Saturday, April 21, 2018

Talking Tribeca: Kaiser: The Greatest Footballer Never to Play Football

I’ve had the pleasure this year of screening a number of selections from this year’s Tribeca Film Festival, which takes place April 18th-29th.

Kaiser: The Greatest Footballer Never to Play Football
Directed by Louis Myles

Sports stars earn an eternal place in celebrity history due to an excitement that watching a live game can provide which other things in life simply cannot. While this reviewer can hardly be considered a sports aficionado, the appeal is clear, and the prevalence of fantasy leagues where participants hedge their bets on their favorite players to go far illustrates just how iconic they can be. Most who earn worldwide acclaim do so because of their demonstrated skill on the field or court, but there are those rare few who are known specifically for the opposite.

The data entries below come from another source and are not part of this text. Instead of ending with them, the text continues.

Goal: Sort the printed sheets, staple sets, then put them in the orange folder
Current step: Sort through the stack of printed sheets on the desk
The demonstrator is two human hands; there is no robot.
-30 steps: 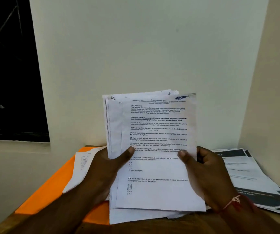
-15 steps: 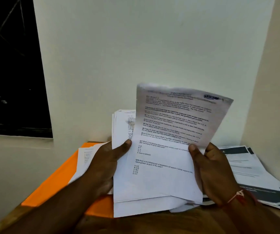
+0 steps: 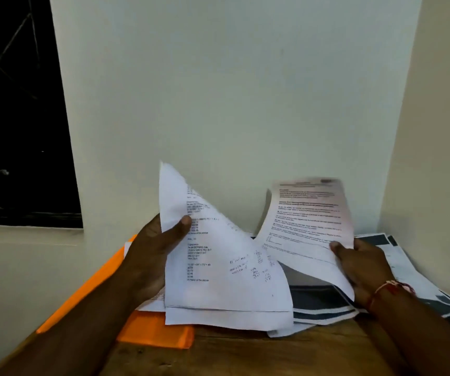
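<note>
Wooden table, orange folder, pale walls

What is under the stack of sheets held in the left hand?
The orange folder pokes out beneath the stack, on the wooden table; dark-printed papers lie under its right side. What lies beneath the stack's middle is covered.

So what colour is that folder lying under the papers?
The folder is bright orange, best seen in the head view.
</note>
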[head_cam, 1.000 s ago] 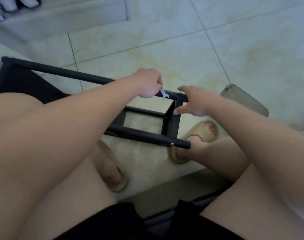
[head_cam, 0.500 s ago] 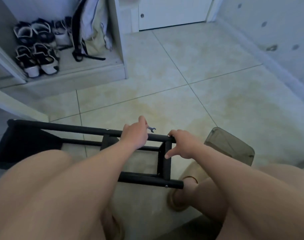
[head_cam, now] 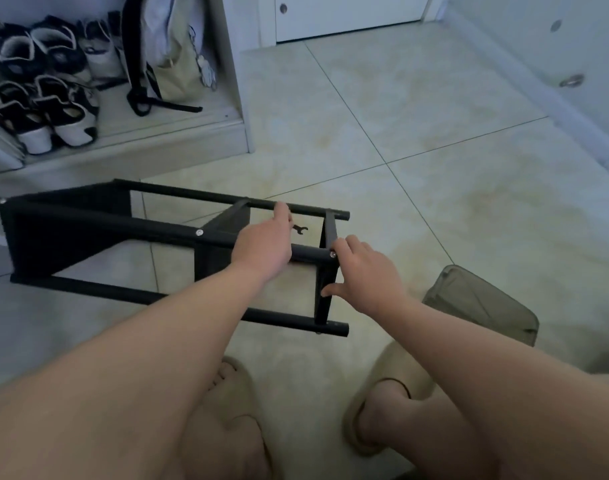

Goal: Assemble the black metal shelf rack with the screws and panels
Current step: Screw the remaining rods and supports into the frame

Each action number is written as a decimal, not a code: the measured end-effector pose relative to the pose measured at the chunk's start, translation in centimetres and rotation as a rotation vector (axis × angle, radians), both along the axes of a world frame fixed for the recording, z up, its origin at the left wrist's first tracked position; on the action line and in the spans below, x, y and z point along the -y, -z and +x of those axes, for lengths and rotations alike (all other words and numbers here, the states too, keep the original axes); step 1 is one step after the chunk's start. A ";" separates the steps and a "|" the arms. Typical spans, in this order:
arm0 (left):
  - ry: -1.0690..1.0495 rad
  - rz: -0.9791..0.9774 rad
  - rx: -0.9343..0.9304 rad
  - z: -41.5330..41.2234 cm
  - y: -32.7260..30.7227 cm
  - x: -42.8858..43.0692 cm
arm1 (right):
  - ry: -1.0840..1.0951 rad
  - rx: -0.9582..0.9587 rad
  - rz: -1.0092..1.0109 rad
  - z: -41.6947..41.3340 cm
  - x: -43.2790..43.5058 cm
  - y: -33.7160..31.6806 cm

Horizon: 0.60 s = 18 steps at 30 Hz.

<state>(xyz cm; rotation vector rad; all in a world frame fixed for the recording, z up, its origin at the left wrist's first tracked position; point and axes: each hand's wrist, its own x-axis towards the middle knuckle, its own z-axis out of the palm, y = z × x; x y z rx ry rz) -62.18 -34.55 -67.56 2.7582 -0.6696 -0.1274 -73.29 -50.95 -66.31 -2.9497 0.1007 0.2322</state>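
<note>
Nearest the lens, bare thighs and two forearms stretched forward, with feet in beige slippers (head_cam: 400, 386) planted on the pale tile floor (head_cam: 434, 202). Just past the toes, the black metal rack (head_cam: 140, 225), tipped on its side on the tiles, long rails running left to right, a dark panel at the left end, another near the middle, an open end frame at the right. Left hand (head_cam: 265, 249) draped over the nearer upper rail, back of the hand up, index finger reaching as far as the far rail. Pinches a small wrench (head_cam: 300, 229), with its open-ended head poking out to the right of the fingers above the floor between the two rails. Right hand (head_cam: 363, 275) at the rack's near right corner: fingers bent over the rail end beside a silver screw head (head_cam: 333, 253), thumb pressed against the upright end bar. Clasps that corner between thumb and fingers. To the right of that hand, apart from the rack, a grey-green box-shaped thing (head_cam: 483, 306) on the floor, too blurred to name. Farther back on the left, a white open cupboard (head_cam: 157, 140) with black-and-white shoes (head_cam: 39, 109) in rows on its ledge and a pale bag (head_cam: 174, 64) with a black strap beside them. Farthest off, a white door (head_cam: 348, 12) at the top and a pale wall along the right with round metal fittings (head_cam: 571, 80).
</note>
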 end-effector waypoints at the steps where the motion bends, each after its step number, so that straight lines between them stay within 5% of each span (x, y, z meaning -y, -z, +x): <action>1: 0.005 0.011 -0.053 -0.1 0.7 0.0 | 0.010 -0.013 0.018 0.1 0.0 0.8; 11: -0.018 0.034 -0.406 -2.4 10.0 0.2 | 0.053 -0.183 0.214 -1.4 1.4 10.1; 18: -0.009 0.106 -0.525 -2.6 10.4 1.2 | 0.078 -0.279 0.229 -2.1 1.6 10.8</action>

Carlos Henrique Raposo, better known as Kaiser, is an incredible figure in the history of sports. The Brazilian soccer star was known for playing on nearly every team he could around the globe, save for one thing: he never actually played. His penchant for faking injuries and telling tale tales illustrates the degree to which Kaiser established a larger-than-life career full of infinite affiliations and accomplishments, none of which involved scoring a goal. Reflecting back upon years of fabrication, Kaiser opens up to the camera about his very critical role in creating a fiction hard to distinguish from the bits of truth embedded within it.

This documentary boasts high production values in its interview sequences and dramatic recreations of moments from Kaiser’s past, either alleged only by him or corroborated by others, which contrast effectively with grainier archive footage of Kaiser’s famous moments on – and mostly absent from – the field. The film’s visual style is energizing and appealing, framing its interview subjects and facts about them as colorfully and creatively. Best of all, those who have the opportunity to share their recollections with the camera are most often amused by the way in which Kaiser’s ridiculous trajectory continues to astound them.

Not everything that comes up during this movie is played for laughs, which helps to give it a certain dramatic potency. Kaiser himself pushed for this story to be told, yet it’s clear at several points throughout the film that he’s hurt by the way in which people perceive him and doesn’t always appreciate being the butt of a joke that he started telling. His passing physical similarity to Tommy Wiseau is appropriate given the way that their fame is based on not exceling at their chosen fields and serving as a source of unintentional entertainment as a result. This documentary does a great job of examining, with wide-eyed wonder, everything that makes up the unique achievements of the greatest footballer never to play football.